January 3rd, 2006


The weight of the stone

Drags you down, into the deep deeper deepest depths, where you choke to death.

It's a reflection that passes through the mind, as the ocean goes from blue to green to murky to nothing. They'll never find the body because, really, it never existed. That is so zen it's a wonder the man at the top isn't writing koans. Maybe she is and you just never noticed - that's how good they were.

Yesterday you hit it big at the racetrack, and today you're crushed like a sparrow against a window. Didn't you think they'd protect themselves, somehow? The prize at the end of your tunnel of vision was so good, you never stopped to watch for the tricks. That's like fending off an advancing army, only to get stabbed in the back.

Oh well. No use thinking about it now. Pretty soon you'll be at that depth where the pressure finally breaches your skull. Maybe. You're not entirely sure about the physics of the oceans.

Forwarding The Medium

I'm gonna drop the bitter, foaming teenage angst for a second here so I can talk seriously on an important subject. There are no robot dinosaurs or baby eaters in this post. I know, I just lost two-thirds of my audience. Doesn't matter. This has to be said.

Yesterday, not two days into the new year, PVP's Scott Kurtz teamed up with Checkerboard Nightmare and Starslip Crisis creator Kristofer Straub to bring us the Next Big Thing, which they dubbed "Blamimation." They debuted this medium with a little project called PVP Alive. Let's toss in another hyperlink here for good measure. Yeah, that's a nice-lookin' paragraph.

A few people took Blamimation at face value, panning it harder than a Neil Young movie, citing its poor production values and "inside jokes" (ie. Scott and Kris laughing while laying down the voices - apparently if your head is full of raisins, you make the logical connection that they were laughing at something humourous that was happening offscreen, perhaps some kind of rude hand gesture.) It's such a wild explanation, it's already cracked the top ten list of bizarre reasons given as to why PVP is doomed to ultimately fail in horrific fashion. Perennial favourite "Kurtz hates furries" is still holding strong at number one, while "why does Francis have a jagged chin and tiny mouth" stays at number two purely on the strength of people who only read the first year out of the archives.

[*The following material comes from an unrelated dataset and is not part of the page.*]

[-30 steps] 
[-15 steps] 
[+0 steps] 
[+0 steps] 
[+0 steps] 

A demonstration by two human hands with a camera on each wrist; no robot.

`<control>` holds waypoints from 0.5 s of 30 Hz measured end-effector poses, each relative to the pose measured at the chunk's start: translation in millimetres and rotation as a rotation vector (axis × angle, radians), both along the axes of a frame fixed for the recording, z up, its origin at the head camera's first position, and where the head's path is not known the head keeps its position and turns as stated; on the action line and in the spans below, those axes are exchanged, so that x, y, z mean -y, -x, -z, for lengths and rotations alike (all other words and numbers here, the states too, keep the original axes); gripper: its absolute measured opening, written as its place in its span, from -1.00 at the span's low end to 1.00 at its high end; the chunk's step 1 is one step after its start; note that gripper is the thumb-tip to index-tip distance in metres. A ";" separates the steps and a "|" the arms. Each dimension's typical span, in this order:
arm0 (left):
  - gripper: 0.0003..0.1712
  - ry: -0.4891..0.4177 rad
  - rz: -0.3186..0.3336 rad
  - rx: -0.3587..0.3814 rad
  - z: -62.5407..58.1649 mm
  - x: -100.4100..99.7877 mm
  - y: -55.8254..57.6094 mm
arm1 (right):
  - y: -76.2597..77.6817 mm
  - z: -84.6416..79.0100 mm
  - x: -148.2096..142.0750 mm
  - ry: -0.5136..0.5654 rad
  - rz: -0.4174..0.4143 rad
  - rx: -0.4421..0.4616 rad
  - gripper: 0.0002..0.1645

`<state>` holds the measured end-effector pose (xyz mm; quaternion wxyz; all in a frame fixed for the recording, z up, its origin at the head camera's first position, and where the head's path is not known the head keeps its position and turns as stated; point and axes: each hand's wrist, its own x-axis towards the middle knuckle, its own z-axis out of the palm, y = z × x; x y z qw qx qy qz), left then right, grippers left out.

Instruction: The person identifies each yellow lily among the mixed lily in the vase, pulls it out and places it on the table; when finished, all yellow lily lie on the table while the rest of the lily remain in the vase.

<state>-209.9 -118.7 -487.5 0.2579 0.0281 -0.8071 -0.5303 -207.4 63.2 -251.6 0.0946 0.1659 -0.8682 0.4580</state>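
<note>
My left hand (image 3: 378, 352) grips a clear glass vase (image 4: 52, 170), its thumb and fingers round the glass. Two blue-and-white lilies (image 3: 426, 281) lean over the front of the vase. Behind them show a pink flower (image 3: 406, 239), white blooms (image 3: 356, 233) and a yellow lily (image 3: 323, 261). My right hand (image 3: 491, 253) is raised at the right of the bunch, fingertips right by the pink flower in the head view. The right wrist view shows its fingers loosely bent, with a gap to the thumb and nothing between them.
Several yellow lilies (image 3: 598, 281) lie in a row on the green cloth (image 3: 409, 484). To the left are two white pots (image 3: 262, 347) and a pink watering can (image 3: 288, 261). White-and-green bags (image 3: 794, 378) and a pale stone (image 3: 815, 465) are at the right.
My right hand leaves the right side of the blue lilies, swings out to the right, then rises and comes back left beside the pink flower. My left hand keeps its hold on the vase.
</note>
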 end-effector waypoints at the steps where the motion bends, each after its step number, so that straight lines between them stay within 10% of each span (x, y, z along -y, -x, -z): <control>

But I saw something different. The word 'scathing' is thrown around carelessly these days, and I find myself embarrassed for propagating its overuse, because it would've been perfect for describing the things I saw. I saw Blamimation's unforgiving jabs and slices at the world's attempts to create "new media." I saw Scott Kurtz smash through the walls of the supposed "future" with a cannonball of ruthless sarcasm. And I saw Kristopher Straub doing what he does best: making fun of stuff that doesn't belong to him. It seems like it'd be easy to create satire like that, but not everyone can pull it off. I mean, I don't see you doing it.

So this morning, I'm drinking my second cup of coffee and struggling through Ryan North's latest etymology-heavy clipart layout. The linguistic twists are getting a little heavy for me, so I take command of my browser and point it in a PVP-ish direction. Under the latest joke stolen from Night Court, there's a new newspost.

The basic gist is that the initial use of Blamimation was an incredible personal success despite its lack of critical acclaim, so Scott and Kris are teaming up once again to produce another amazing animation technique: "Huetrifaction." Oh good, I think as I read it. The more they pretend to advance the medium, the closer they get to finally producing a video of the two of them just wailing on Tim Buckley with baseball bats for ten minutes while Scott McCloud laughs maniacally in the background.

Then I scroll down and look at the picture.

Saved to my webspace to avoid hotlinking and to preserve the history.  Please don't sue me.

Look closely. Those aren't just simple pattern fills. Carefully-selected gradients, completed shadow effects, a striking contrast between the two characters and the environment around them: these are signs of a more thoughtful style, not at all suited to the fast-paced world of satirical comedy. No, I've extrapolated the meanings of this preview, and my powers of perception tell me that this will be a legitimate attempt at "classic humour." They're not just going to pretend to advance; they're actually going to bring it forward.

I don't blame Scott Kurtz for wanting to step up to this level. He may take himself and the world around him with a grain of salt, but he's always tried to take PVP seriously. He set us up with a parody, and now he's gonna knock us down with a unexpectedly brilliant visual series that really will change the world.

But as for you, Kristopher Straub? You sold out. To even contemplate doing something remotely serious after creating so much laughter at the expense of others - I'd use the more efficient term 'Schadenfreude,' but you're not worthy of it any more - is to turn your back on everything you've ever done. You've forsaken yourself, Straub, and in doing so you've forsaken me. Your fan. Which probably means you've forsaken all your other fans. Maybe a couple of them will forgive you someday. But not me.

You're dead to me, Straub.

At least until you bring Mr. Jinx back to life.